TASK PROMPT =
Print the lines of the data, starting with the first, up to and including the line where "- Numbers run" appears.

DATA =

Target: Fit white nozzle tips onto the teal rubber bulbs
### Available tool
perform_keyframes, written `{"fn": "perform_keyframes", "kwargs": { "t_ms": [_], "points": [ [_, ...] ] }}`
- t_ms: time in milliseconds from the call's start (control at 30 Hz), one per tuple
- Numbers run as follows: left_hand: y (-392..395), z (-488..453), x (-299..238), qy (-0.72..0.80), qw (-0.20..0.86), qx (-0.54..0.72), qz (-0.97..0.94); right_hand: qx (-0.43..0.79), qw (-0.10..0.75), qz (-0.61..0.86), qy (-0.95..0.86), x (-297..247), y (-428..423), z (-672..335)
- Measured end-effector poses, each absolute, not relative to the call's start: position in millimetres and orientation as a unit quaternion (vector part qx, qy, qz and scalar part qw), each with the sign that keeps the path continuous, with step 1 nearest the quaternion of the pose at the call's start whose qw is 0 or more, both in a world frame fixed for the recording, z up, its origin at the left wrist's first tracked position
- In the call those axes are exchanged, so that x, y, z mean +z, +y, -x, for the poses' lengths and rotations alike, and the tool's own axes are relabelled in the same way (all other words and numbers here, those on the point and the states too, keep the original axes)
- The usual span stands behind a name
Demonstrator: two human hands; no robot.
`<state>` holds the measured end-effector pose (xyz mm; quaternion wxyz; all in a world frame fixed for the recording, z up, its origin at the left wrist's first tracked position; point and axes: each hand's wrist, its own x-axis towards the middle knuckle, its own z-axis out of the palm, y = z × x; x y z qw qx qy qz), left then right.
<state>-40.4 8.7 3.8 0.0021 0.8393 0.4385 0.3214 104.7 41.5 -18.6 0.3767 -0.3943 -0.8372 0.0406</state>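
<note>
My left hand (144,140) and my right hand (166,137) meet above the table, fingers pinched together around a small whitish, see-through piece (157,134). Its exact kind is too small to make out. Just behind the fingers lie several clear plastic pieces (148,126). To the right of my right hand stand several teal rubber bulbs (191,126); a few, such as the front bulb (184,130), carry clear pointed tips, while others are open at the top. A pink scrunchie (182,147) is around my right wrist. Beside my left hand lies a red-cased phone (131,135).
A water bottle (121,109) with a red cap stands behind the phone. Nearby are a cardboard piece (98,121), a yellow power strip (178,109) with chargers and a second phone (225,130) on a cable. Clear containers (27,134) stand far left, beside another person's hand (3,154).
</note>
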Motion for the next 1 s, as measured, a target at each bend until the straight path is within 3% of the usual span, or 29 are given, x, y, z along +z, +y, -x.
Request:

EXERCISE SOLUTION =
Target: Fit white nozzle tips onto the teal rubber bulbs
### Available tool
perform_keyframes, written `{"fn": "perform_keyframes", "kwargs": { "t_ms": [_], "points": [ [_, ...] ] }}`
- t_ms: time in milliseconds from the call's start (control at 30 Hz), one per tuple
- Numbers run as follows: left_hand: y (-392..395), z (-488..453), x (-299..238), qy (-0.72..0.80), qw (-0.20..0.86), qx (-0.54..0.72), qz (-0.97..0.94); right_hand: qx (-0.43..0.79), qw (-0.10..0.75), qz (-0.61..0.86), qy (-0.95..0.86), x (-297..247), y (-428..423), z (-672..335)

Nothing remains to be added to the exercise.